With 60 years having elapsed since the liberation of the death camps, time is running out for Canada to redeem itself on the World War II file, says Bernie Farber, president of the Canadian Jewish Congress. "These guys are no spring chickens anymore," he says. But the prosecution of those Nazis who are still alive is more significant than just putting doddering old murderers behind bars, says Farber. By demonstrating, as Wiesenthal did, that war criminals cannot ever count on outrunning justice, Canada could, by continuing to hound old Nazis, demonstrate to other murderers that this country is no safe haven for them, either.

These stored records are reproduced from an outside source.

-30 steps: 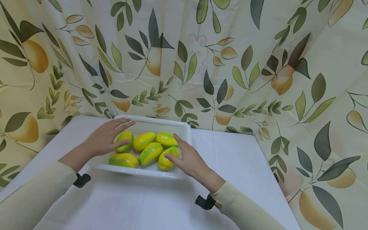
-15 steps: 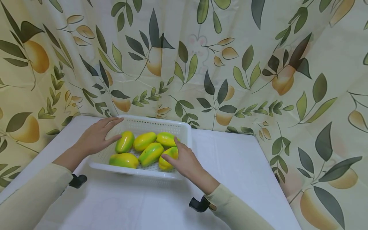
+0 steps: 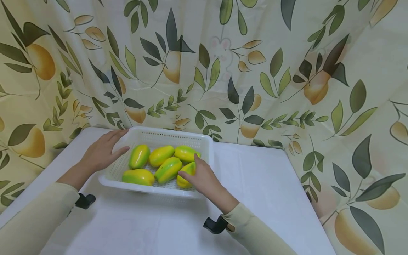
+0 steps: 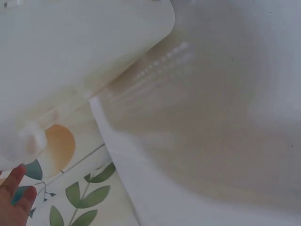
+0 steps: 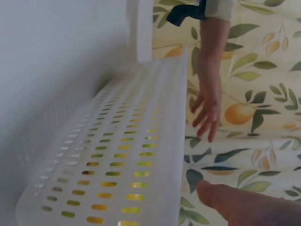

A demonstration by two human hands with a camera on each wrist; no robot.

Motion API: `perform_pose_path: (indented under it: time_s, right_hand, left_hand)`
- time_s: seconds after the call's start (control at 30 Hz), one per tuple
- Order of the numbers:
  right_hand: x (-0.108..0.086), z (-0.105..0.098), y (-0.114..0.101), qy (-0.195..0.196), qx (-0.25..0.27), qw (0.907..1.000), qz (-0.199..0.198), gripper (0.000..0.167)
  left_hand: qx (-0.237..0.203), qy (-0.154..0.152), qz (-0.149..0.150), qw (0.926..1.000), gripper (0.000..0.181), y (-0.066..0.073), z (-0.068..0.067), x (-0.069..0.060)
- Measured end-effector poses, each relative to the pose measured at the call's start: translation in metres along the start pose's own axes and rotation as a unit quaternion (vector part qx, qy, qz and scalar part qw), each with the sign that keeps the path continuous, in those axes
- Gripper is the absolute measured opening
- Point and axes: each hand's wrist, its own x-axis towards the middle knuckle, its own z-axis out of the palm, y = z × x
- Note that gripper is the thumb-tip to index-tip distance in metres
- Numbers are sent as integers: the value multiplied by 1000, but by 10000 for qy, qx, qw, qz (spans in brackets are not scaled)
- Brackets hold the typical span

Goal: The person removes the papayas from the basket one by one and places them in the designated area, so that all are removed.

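A white plastic basket (image 3: 149, 190) with perforated walls holds several yellow-green mangoes (image 3: 168, 170), glossy and lying loose on its floor. My left hand (image 3: 100, 152) is at the basket's left side, fingers extended toward the back left corner; contact with the rim cannot be told. My right hand (image 3: 206, 179) hovers by the right side, thumb and forefinger apart, partly hiding the nearest mango (image 3: 186, 176). In the right wrist view, my right thumb (image 5: 249, 205) is apart from the basket wall (image 5: 164, 122), and my left hand (image 5: 210, 101) hangs beyond. Neither hand grips anything.
The basket stands on a table with a white cloth (image 3: 153, 226). Behind and around the table hangs a curtain (image 3: 204, 81) printed with leaves and fruit. A black wrist mount (image 3: 215, 225) juts below the right forearm, and another black mount (image 3: 85, 201) below the left.
My left hand has drawn back leftward from above the mangoes to the basket's left side. My right hand has shifted slightly left and down. Basket and mangoes stay put.
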Motion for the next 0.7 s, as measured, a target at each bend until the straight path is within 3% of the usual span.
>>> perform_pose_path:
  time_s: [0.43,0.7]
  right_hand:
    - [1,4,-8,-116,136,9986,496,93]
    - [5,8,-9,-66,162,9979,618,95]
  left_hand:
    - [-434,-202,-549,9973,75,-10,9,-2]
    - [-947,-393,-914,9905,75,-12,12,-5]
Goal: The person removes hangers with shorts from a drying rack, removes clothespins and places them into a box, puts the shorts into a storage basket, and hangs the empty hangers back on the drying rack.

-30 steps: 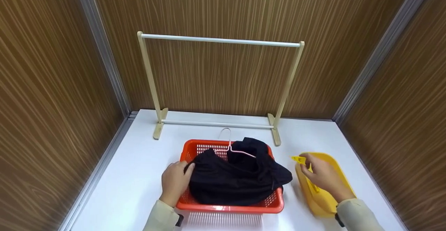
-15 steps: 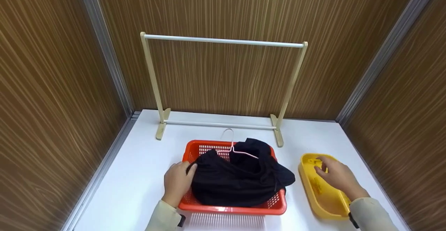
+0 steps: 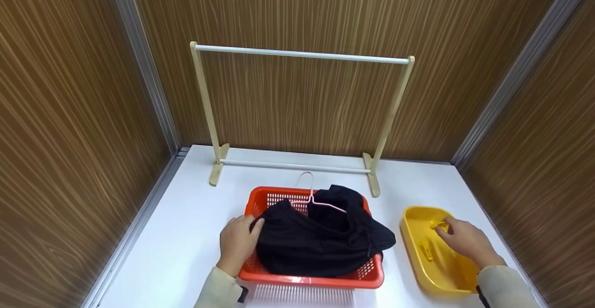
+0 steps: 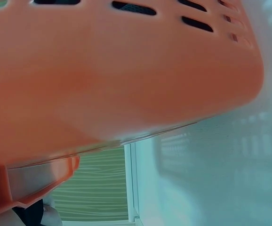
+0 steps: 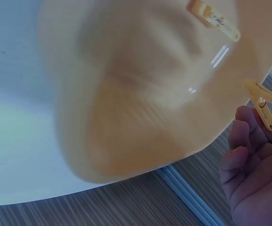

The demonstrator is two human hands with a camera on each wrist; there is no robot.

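Observation:
A black garment [image 3: 311, 243] lies bunched in a red basket [image 3: 310, 280], with a pink hanger [image 3: 312, 199] at its upper side and the hook pointing up. My left hand [image 3: 239, 243] grips the garment's left edge at the basket's left rim. At the lower left of the left wrist view, part of that hand shows beside black cloth. My right hand [image 3: 467, 240] is over the right side of a yellow tray [image 3: 411, 247] and pinches a yellow clothespin [image 5: 263, 101]. A second clothespin [image 3: 426, 251] lies on the tray's floor.
A clothes rack [image 3: 297, 54] with wooden posts and white bars stands at the back of the white table [image 3: 186, 233]. Wood-patterned panels [image 3: 297, 113] rise at the back and both sides.
My right hand has moved right and slightly toward me with the clothespin, from the tray's left edge to its right side. My left hand keeps its grip on the garment.

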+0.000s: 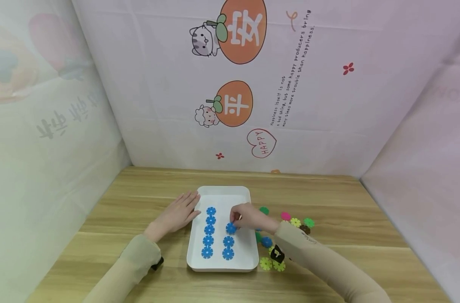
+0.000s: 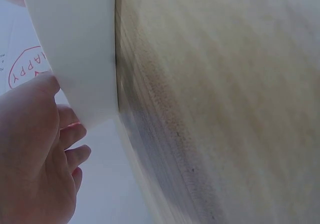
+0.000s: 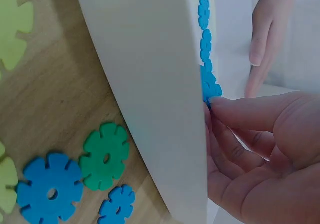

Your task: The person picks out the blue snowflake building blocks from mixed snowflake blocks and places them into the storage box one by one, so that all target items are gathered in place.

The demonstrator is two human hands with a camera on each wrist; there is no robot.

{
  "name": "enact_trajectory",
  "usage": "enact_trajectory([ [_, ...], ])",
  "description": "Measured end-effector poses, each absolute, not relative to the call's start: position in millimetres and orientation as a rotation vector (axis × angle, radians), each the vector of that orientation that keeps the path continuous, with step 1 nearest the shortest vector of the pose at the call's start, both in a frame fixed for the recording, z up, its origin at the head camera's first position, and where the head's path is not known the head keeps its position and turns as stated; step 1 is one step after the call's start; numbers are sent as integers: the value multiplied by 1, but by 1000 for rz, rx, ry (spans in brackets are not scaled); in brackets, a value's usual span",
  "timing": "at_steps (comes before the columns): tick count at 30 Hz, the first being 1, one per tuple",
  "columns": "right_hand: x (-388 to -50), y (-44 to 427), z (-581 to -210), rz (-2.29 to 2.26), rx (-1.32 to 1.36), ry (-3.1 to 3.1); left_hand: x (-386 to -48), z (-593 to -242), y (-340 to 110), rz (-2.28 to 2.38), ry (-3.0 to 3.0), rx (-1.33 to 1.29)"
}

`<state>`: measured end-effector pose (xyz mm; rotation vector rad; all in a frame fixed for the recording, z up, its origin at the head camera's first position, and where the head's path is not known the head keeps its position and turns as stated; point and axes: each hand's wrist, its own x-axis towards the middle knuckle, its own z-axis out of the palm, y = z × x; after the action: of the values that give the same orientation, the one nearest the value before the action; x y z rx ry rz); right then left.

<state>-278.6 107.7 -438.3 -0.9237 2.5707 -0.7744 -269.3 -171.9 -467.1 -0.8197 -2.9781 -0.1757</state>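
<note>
A white tray [image 1: 223, 269] stands on the table, with blue snowflake discs lying in it. Along its left half several discs [image 1: 208, 240] form a column. Two more discs [image 1: 228, 253] lie one above the other in the right half. Just above those two, my right hand [image 1: 248, 216] pinches a blue snowflake disc [image 1: 230, 228] between thumb and fingers; the right wrist view shows the pinched disc [image 3: 210, 85] partly behind the tray wall. My left hand [image 1: 179, 210] rests at the tray's left edge, fingers extended. In the left wrist view its fingers [image 2: 74, 134] touch the tray's side.
Loose discs lie right of the tray: yellow [image 1: 265, 264], blue [image 1: 267, 242], green [image 1: 309, 222], pink [image 1: 285, 216] and brown [image 1: 305, 229]. The right forearm hides some of them. A printed cloth [image 1: 169, 105] stands behind the wooden table [image 1: 150, 185] and along both sides.
</note>
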Motion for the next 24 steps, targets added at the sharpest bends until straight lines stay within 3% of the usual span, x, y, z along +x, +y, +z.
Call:
enact_trajectory([
  [24, -282, 99, -443, -741, -854, 2549, -269, -469, -172, -183, -2989, -804],
])
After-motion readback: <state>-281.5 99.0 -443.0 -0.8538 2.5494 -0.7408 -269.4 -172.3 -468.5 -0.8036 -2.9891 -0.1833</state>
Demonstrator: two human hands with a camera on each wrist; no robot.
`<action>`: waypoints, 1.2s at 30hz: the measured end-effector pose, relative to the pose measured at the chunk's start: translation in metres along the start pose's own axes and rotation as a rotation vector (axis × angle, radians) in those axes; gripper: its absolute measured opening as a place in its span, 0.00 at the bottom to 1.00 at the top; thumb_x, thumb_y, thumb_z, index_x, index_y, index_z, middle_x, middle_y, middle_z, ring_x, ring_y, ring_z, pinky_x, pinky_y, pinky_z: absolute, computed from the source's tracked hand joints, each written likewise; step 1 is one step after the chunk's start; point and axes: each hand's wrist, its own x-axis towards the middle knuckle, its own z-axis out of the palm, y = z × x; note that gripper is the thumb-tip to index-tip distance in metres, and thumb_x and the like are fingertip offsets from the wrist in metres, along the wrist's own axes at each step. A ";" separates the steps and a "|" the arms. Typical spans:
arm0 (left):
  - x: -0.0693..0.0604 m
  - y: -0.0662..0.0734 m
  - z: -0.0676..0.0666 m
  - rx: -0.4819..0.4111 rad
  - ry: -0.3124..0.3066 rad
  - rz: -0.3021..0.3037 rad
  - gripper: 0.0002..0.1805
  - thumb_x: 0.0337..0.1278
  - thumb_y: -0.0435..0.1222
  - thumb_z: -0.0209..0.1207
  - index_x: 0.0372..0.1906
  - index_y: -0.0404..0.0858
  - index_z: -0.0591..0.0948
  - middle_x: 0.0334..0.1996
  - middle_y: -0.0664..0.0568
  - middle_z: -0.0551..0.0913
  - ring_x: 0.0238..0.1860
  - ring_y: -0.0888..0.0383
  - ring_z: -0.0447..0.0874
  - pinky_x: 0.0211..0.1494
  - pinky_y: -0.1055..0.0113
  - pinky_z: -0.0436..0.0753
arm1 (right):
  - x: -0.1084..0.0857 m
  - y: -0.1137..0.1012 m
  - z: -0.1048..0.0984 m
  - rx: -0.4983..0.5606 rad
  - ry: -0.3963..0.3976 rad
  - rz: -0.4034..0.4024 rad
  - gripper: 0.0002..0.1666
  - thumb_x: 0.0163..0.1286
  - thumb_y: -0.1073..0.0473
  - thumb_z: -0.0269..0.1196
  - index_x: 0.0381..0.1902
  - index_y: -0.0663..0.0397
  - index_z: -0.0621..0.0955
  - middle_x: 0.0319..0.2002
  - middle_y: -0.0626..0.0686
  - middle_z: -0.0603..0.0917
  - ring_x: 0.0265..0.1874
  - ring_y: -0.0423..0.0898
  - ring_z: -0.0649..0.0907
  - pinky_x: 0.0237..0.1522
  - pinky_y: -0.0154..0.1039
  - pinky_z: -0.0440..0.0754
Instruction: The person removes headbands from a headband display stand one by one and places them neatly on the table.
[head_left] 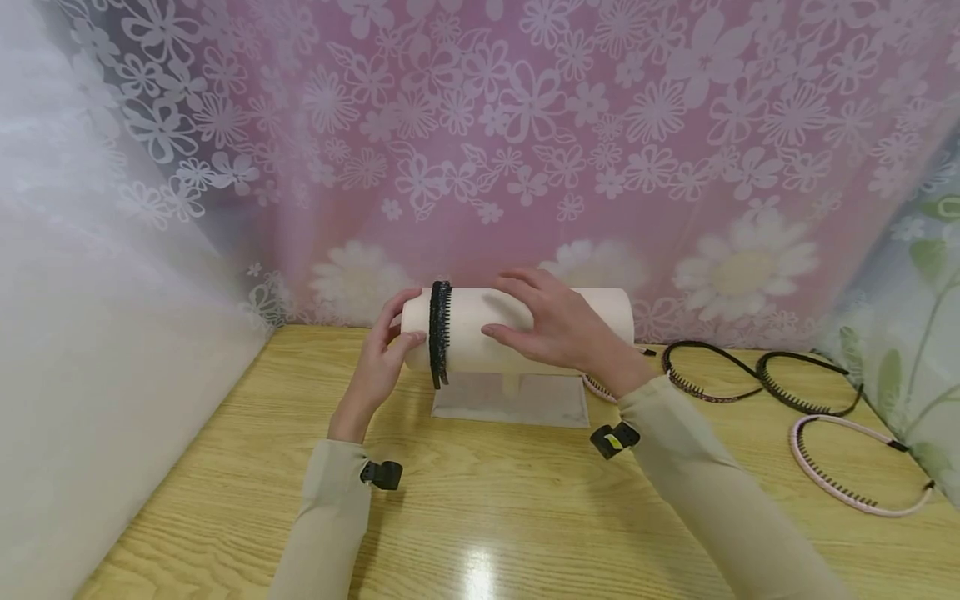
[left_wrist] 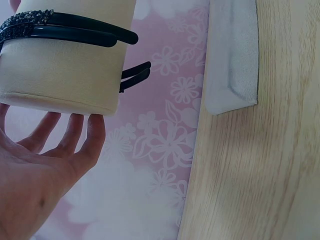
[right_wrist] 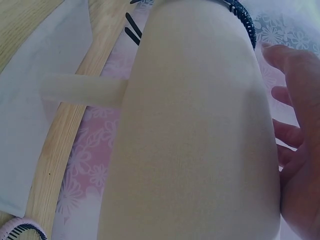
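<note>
- A cream cylindrical headband display stand [head_left: 480, 355] stands near the far edge of the worktop [head_left: 420, 533], about midway between its sides, its pale flat base [head_left: 510, 407] beneath.
- Two black toothed headbands [head_left: 439, 333] sit side by side around the cylinder, near its left end; the left wrist view shows sparkling stones on them and their free tips pointing outward.
- The left hand [head_left: 377, 360] holds the cylinder's left end, thumb on the front and fingers bent over the top and end.
- The right hand [head_left: 551, 323] is above the right half of the cylinder, fingers apart and gripping nothing; whether the palm touches the cylinder I cannot tell.
- Toward the worktop's far right corner lie a dark patterned headband [head_left: 693, 393] and, just beside it, a black headband [head_left: 798, 407].
- Nearer the right edge lies a pink headband [head_left: 825, 487] with dark teeth.
- Another pale pink headband [head_left: 597, 389] lies by the base's right side, partly hidden by the right wrist.
- Behind the far edge hangs a pink flowered curtain [head_left: 480, 167].
</note>
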 end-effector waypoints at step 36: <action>-0.001 0.000 -0.002 -0.003 -0.024 0.009 0.30 0.73 0.37 0.52 0.76 0.58 0.66 0.73 0.54 0.68 0.63 0.44 0.78 0.47 0.64 0.84 | 0.032 -0.024 0.015 -0.206 -0.277 0.177 0.50 0.64 0.21 0.59 0.78 0.33 0.66 0.70 0.52 0.76 0.71 0.56 0.73 0.69 0.62 0.66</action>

That's certainly not the message Ottawa is sending right now. According to documents obtained by the Western Standard last year from the federal Justice Department through an access to information request, as many as 1,690 alleged Second World War criminals had made their home in Canada as of Oct. 27, 2004. By last fall, roughly 25 per cent had died. And of the more than 1,000 of those still alive, only 56 are being pursued, with another seven in active litigation. No wonder the number of suspected war criminals of all varieties--from Austria, Germany, Ukraine, Bosnia, Kosovo, Afghanistan, Iraq and more--has soared in recent years, according to official government estimates. In 1997, the Justice Ministry estimated there were 477 such people living in Canada. In 2002, there were at least 2,406.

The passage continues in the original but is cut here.